*The task*. Of the material below, only the lines from the line containing "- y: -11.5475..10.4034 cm" down to the line containing "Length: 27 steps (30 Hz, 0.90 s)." belong in the answer, written out exactly.

------------

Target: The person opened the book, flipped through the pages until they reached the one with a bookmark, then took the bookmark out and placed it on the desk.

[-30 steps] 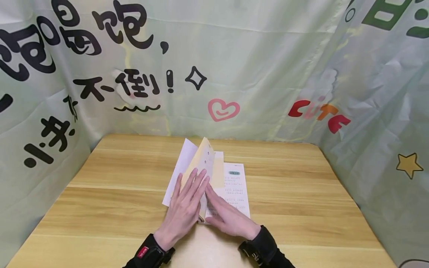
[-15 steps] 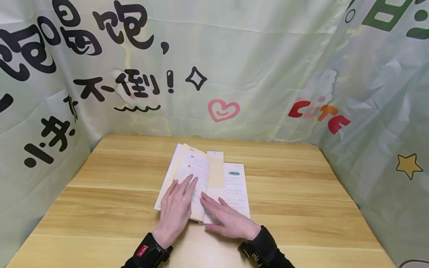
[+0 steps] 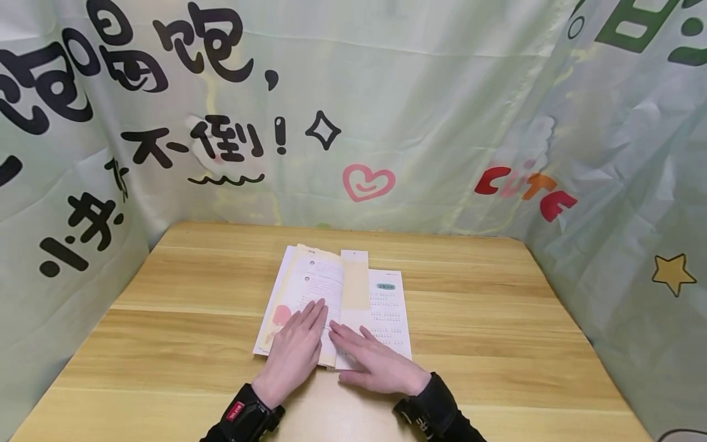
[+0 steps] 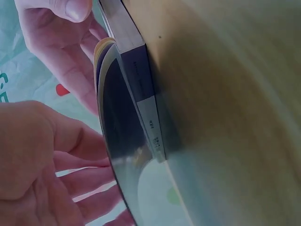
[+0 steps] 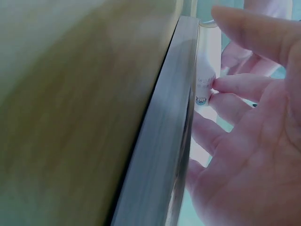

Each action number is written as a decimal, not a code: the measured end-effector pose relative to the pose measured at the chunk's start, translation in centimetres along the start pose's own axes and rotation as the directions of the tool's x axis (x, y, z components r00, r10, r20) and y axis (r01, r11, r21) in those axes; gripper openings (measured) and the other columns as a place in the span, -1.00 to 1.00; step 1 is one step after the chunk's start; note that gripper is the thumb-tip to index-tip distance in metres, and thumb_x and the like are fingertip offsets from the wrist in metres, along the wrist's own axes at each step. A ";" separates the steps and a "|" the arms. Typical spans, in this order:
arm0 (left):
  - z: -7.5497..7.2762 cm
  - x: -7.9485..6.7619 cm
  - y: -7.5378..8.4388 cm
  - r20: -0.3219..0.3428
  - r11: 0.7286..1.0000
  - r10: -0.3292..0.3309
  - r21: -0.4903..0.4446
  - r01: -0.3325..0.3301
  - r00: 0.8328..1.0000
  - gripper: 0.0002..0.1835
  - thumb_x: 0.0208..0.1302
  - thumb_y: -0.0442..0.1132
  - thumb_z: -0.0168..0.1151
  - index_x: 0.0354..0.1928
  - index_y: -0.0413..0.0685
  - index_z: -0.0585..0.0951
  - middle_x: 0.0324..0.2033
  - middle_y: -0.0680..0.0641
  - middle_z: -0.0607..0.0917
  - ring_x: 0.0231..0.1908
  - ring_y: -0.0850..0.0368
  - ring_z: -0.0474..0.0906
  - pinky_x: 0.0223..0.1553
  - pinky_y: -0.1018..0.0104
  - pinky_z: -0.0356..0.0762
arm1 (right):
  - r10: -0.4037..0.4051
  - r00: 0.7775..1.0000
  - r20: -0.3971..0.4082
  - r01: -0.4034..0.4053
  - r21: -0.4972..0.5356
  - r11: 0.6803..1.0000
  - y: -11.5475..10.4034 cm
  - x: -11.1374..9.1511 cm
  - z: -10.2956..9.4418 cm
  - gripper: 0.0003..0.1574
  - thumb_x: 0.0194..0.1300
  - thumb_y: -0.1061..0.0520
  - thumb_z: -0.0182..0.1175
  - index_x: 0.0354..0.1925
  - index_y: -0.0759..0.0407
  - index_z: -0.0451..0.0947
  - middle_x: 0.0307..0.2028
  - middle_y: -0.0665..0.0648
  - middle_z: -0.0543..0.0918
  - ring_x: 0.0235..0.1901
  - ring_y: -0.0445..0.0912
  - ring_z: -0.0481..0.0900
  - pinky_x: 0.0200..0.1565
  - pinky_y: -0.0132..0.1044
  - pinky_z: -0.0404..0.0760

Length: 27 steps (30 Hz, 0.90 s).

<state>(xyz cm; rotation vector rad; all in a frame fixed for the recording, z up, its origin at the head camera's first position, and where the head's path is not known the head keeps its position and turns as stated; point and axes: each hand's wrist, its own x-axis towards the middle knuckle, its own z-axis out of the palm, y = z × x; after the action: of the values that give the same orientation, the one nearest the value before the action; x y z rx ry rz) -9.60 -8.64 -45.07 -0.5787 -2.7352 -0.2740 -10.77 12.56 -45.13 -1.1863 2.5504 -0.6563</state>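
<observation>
An open book (image 3: pixel 381 331) lies on the wooden table. Its left page (image 3: pixel 320 285) has printed text and a pink drawing near the lower corner; on the right page are rows of small print under a teal heading. My left hand (image 3: pixel 295 353) rests with straight fingers on the left page, close to the fold. Across the fold, my right hand (image 3: pixel 375 362) lies on the lower right page, fingers extended and thumb apart at the bottom edge. The left wrist view shows the dark and pale spine (image 4: pixel 141 80); the right wrist view shows the thick page block (image 5: pixel 160 108).
A beige and white paper strip (image 3: pixel 355 279) lies by the fold and sticks out past the right page's top edge. Table surface (image 3: pixel 469 319) surrounds the book. A printed cloth (image 3: pixel 431 123) hangs behind and along both sides.
The raised leaves have turned over to the left and now lie down. My left hand moved slightly left, then down along the page; my right fingertips shifted a little left and down.
</observation>
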 end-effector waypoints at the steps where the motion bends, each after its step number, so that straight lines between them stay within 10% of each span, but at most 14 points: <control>1: 0.0 0.0 0.0 0.019 1.000 -0.005 -0.006 0.005 1.000 -0.43 0.25 -0.31 0.28 0.33 -0.26 0.50 0.36 -0.20 0.53 0.34 -0.09 0.51 0.32 0.02 0.54 | 0.003 1.000 0.002 -0.003 0.007 1.000 0.0 0.0 0.0 -0.07 0.43 -0.11 0.18 0.56 0.20 0.07 0.61 0.09 0.00 0.60 -0.02 0.03 0.58 0.15 0.02; 27: 0.0 -0.3 0.0 0.140 0.992 -0.053 -0.103 0.067 0.989 -0.47 0.46 -0.13 0.12 0.32 -0.34 0.48 0.36 -0.28 0.50 0.36 -0.19 0.47 0.32 -0.02 0.53 | -0.003 1.000 -0.025 0.005 0.079 0.997 0.3 0.1 -0.4 -0.15 0.45 -0.06 0.17 0.53 0.21 0.16 0.57 0.11 0.14 0.56 0.01 0.14 0.56 0.18 0.07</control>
<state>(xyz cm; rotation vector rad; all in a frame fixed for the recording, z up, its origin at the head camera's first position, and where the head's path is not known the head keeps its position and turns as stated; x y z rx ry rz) -9.34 -8.76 -45.20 -0.5633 -2.8881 -0.4126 -11.21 12.84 -44.92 -1.1648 2.5176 -0.7704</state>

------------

*Output for this exercise*.
  - y: -11.5475..10.4034 cm
  - x: -11.1374..9.1511 cm
  - z: -10.2956..9.4418 cm
  - gripper: 0.0003..0.1574
  - thumb_x: 0.0194..0.1300
  - thumb_y: -0.1061..0.0520
  - thumb_z: -0.0182..0.1175
  - index_x: 0.0354..0.1925
  - index_y: -0.0759..0.0407
  - index_z: -0.0451..0.0947
  - middle_x: 0.0307..0.2028
  - middle_y: -0.0665..0.0648
  - middle_z: -0.0543..0.0918
  - ring_x: 0.0235..0.1901
  - ring_y: -0.0445..0.0912
  - ring_z: -0.0481..0.0900
  - pinky_x: 0.0200..0.1565
  - pinky_y: -0.0132..0.1044
  - pinky_z: -0.0404..0.0760

Length: 27 steps (30 Hz, 0.90 s).

Nothing remains to be added to the response.